• [About this exercise]
When you repeat the listing below, keep every word exactly and leave out each picture.

START Stored data

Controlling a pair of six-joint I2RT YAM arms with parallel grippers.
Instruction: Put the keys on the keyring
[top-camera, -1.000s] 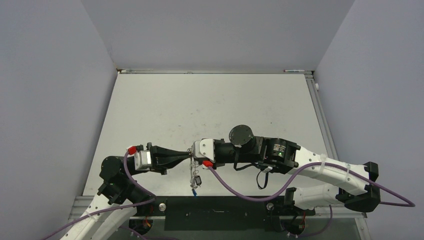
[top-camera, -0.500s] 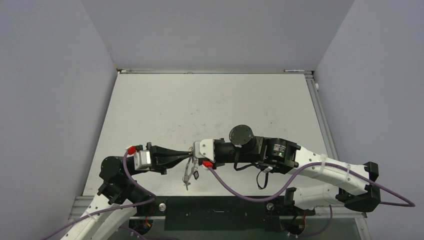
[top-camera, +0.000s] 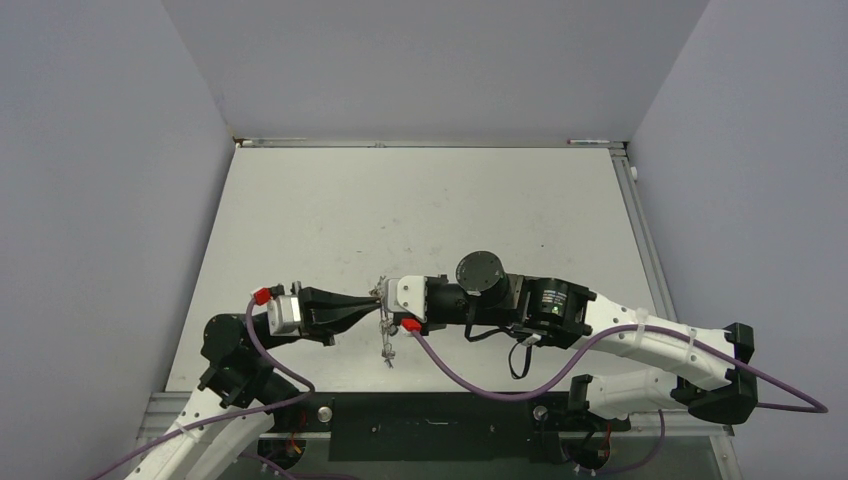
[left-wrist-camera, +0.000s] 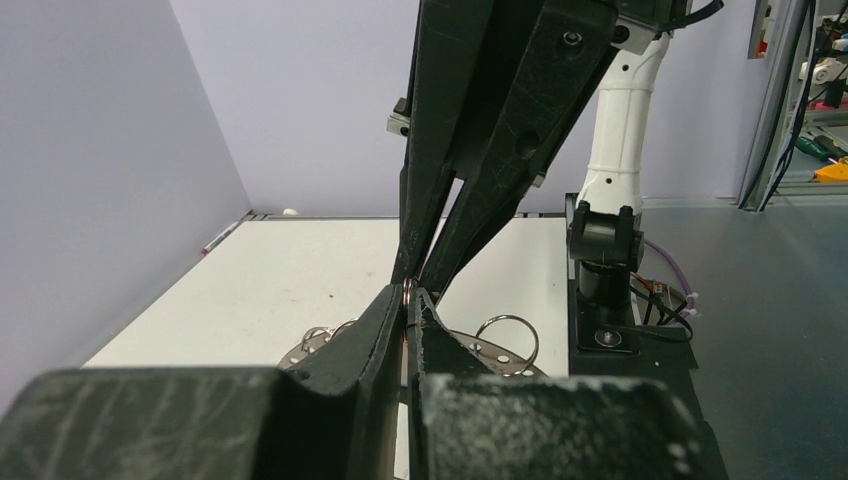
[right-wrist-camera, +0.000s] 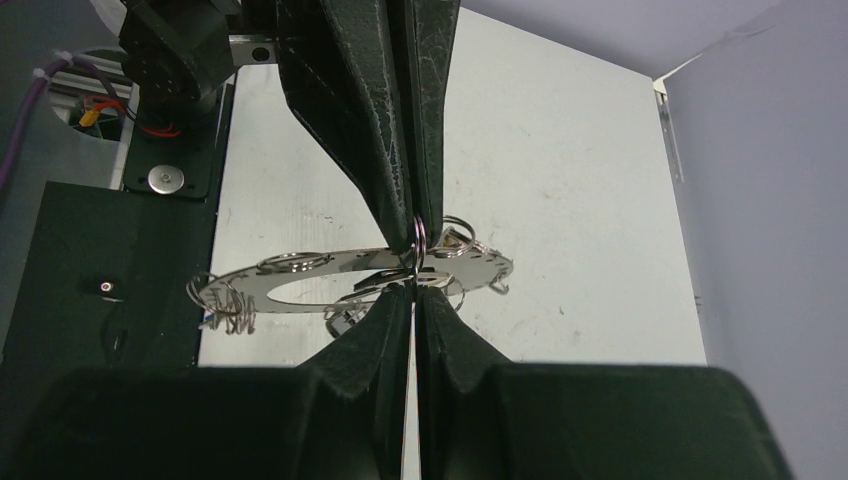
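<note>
at the near edge of the table (top-camera: 300, 200) the two arms reach toward each other along one line, and their tips meet nose to nose over the near part of the white top. the left gripper (top-camera: 373, 298) comes in from the left and the right gripper (top-camera: 390, 300) from the right.

from its own wrist camera, the left gripper's fingers (left-wrist-camera: 365, 335) are pressed together with only a hairline gap. they pinch a small wire loop (left-wrist-camera: 408, 291) right at their tips. the right gripper's dark fingers come down from above and converge on that same spot, so the two pairs of tips touch or nearly touch.

in the right wrist view, the right gripper's fingers (right-wrist-camera: 375, 340) are likewise squeezed narrow. they close on the near rim of the keyring (right-wrist-camera: 240, 285), a flat silvery plate with an oblong hole. it lies across the view just beyond the tips, off the table. the pinched wire loop stands on that rim between the two grippers. more wire loops (right-wrist-camera: 225, 312) hang round the edge. a small dark piece (right-wrist-camera: 345, 320) dangles under the plate, too blurred to tell what it is, and no key can be made out for certain.

from above, the keyring shows edge-on as a thin glinting line hanging toward the near edge from the meeting point.

beyond the grippers lies the table's scuffed top, with pale walls (top-camera: 430, 70) on three sides.
</note>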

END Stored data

• [Answer space]
Controlling a pair of six-joint I2RT YAM arms with parallel grippers.
Instruction: Put the keys on the keyring
[top-camera, -1.000s] 
[top-camera, -0.500s] 
[top-camera, +0.000s] 
[left-wrist-camera, +0.000s] 
[right-wrist-camera, +0.000s] 
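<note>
at the near edge of the table (top-camera: 300, 200) the two arms reach toward each other along one line, and their tips meet nose to nose over the near part of the white top. the left gripper (top-camera: 373, 298) comes in from the left and the right gripper (top-camera: 390, 300) from the right.

from its own wrist camera, the left gripper's fingers (left-wrist-camera: 365, 335) are pressed together with only a hairline gap. they pinch a small wire loop (left-wrist-camera: 408, 291) right at their tips. the right gripper's dark fingers come down from above and converge on that same spot, so the two pairs of tips touch or nearly touch.

in the right wrist view, the right gripper's fingers (right-wrist-camera: 375, 340) are likewise squeezed narrow. they close on the near rim of the keyring (right-wrist-camera: 240, 285), a flat silvery plate with an oblong hole. it lies across the view just beyond the tips, off the table. the pinched wire loop stands on that rim between the two grippers. more wire loops (right-wrist-camera: 225, 312) hang round the edge. a small dark piece (right-wrist-camera: 345, 320) dangles under the plate, too blurred to tell what it is, and no key can be made out for certain.

from above, the keyring shows edge-on as a thin glinting line hanging toward the near edge from the meeting point.

beyond the grippers lies the table's scuffed top, with pale walls (top-camera: 430, 70) on three sides.
</note>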

No more work is left in this exercise.